Customizing `/opt/teamcity/conf/server.xml` file to accept connection from the reverse proxy

Make a copy of the existing server.xml file and change the Connector node to accept reverse proxy details.

 1
 2
 3
 4
 5
 6
 7
 8
 9
10
11
<Connector port="8111" protocol="org.apache.coyote.http11.Http11NioProtocol"
  connectionTimeout="60000"
  useBodyEncodingForURI="true"
  socket.txBufSize="64000"
  socket.rxBufSize="64000"
  tcpNoDelay="1"
  proxyName="cicd.example.com"
  proxyPort="443"
  secure="true"
  scheme="https"
  />

Another approach is to use the RemoteIpValue configuration as mentioned in the Teamcity documentation. This configuration did not work out for me and I went with the Connector based one.

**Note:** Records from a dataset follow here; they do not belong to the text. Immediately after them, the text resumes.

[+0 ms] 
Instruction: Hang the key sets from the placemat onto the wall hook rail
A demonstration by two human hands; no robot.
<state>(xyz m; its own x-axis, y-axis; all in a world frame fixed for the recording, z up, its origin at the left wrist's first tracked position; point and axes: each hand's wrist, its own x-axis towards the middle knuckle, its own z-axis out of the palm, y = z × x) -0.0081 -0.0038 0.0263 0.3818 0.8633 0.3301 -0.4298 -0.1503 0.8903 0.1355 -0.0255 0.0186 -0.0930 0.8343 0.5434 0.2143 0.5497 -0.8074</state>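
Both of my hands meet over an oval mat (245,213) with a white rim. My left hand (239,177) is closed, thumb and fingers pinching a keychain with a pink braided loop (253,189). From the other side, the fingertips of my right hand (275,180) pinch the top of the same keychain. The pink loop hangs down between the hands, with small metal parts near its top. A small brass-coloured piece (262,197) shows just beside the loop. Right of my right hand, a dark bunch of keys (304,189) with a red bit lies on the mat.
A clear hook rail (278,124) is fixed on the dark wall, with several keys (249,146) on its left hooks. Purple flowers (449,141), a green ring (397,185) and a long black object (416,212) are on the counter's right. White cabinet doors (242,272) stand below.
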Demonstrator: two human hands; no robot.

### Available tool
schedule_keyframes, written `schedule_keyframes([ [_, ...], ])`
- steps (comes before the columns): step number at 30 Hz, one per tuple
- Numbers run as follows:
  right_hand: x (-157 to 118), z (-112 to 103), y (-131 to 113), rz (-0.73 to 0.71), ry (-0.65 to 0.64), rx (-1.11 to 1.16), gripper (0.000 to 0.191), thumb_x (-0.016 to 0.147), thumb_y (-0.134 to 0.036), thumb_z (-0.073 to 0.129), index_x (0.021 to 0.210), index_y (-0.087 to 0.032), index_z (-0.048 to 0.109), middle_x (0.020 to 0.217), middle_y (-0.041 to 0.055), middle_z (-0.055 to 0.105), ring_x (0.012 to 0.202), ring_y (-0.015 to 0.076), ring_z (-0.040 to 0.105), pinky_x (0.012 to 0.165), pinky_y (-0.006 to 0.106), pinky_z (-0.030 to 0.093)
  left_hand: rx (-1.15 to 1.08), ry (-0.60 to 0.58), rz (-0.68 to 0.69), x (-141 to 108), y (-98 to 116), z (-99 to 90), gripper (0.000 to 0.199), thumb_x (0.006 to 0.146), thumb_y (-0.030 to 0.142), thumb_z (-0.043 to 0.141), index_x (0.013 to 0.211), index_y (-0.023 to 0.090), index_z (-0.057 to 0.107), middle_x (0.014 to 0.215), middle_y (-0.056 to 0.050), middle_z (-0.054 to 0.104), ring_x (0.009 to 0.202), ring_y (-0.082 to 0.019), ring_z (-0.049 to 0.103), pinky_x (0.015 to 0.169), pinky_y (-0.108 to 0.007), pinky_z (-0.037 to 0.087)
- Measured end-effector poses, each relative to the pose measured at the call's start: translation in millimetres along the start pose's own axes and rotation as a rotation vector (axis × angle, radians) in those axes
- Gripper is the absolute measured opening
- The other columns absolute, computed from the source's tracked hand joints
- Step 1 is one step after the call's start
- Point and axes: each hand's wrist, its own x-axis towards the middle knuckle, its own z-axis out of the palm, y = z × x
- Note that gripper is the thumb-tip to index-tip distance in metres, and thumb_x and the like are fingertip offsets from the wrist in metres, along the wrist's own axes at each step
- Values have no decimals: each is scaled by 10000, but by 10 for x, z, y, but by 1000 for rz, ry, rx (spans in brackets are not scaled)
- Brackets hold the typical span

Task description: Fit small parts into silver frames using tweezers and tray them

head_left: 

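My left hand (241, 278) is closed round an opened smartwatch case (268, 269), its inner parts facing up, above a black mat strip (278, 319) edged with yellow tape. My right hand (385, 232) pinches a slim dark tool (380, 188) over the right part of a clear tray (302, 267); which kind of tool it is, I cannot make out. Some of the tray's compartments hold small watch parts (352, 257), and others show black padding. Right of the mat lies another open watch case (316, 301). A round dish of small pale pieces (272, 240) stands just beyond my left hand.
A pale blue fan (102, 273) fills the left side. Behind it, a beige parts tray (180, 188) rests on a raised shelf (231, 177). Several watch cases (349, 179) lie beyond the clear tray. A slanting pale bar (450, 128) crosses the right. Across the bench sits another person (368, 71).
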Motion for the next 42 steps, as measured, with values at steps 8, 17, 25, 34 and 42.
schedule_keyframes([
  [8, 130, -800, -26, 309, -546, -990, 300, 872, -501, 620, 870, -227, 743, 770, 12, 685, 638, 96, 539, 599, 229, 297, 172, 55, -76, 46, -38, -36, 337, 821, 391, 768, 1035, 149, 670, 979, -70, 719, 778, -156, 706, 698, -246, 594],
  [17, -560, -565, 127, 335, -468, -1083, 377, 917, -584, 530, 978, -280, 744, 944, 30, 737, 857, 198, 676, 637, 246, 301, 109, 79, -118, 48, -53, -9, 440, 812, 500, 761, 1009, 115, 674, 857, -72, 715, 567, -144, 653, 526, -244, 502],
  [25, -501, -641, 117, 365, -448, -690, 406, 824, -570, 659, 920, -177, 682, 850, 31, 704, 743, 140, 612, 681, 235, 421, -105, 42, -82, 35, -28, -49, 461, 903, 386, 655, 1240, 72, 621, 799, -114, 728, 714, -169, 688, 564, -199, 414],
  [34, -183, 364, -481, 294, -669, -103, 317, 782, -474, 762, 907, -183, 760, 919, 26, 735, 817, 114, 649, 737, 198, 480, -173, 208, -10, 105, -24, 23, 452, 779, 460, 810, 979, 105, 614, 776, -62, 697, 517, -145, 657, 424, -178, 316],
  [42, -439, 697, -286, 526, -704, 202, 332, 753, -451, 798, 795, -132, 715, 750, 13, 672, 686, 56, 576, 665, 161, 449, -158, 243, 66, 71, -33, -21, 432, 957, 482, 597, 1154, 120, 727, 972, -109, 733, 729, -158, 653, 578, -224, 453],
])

Customize the docker-compose file to handle the port mapping and context as needed

Change the docker-compose.yml file to include the following configs:

Environment variable TEAMCITY_CONTEXT with the value of your nginx Location block path
Map port to loopback IP so that Teamcity server is not listening on the public IP
Map the volumes, especially the customized server.xml file
Agent: Set the SERVER_URL to reflect the context
Agent: Map the required volume to any folder you want to publish (in my case /var/www:/var/www)

 1
 2
 3
 4
 5
 6
 7
 8
 9
10
11
12
13
14
15
16
17
18
19
20
21
22
23
24
25
version: '3'

services:
   server:
      image: jetbrains/teamcity-server
      environment:
         - TEAMCITY_CONTEXT=/teamcity/
      ports:
         - 127.0.0.1:8111:8111
      volumes:
         - /home/docker/teamcity/server/data:/data/teamcity_server/datadir
         - /home/docker/teamcity/server/logs:/opt/teamcity/logs
         - /home/docker/teamcity/server/conf/server.xml:/opt/teamcity/conf/server.xml
   agent:
      image: jetbrains/teamcity-agent
      environment:
         - SERVER_URL=http://server:8111/teamcity/
         - AGENT_NAME=build-agent-01
      volumes:
         - /home/docker/teamcity/agent/conf:/data/teamcity_agent/conf
         - /home/docker/teamcity/agent/work:/opt/buildagent/work
         - /home/docker/teamcity/agent/system:/opt/buildagent/system
         - /var/www:/var/www
      depends_on:
         - server

Finally configure the server url configuration.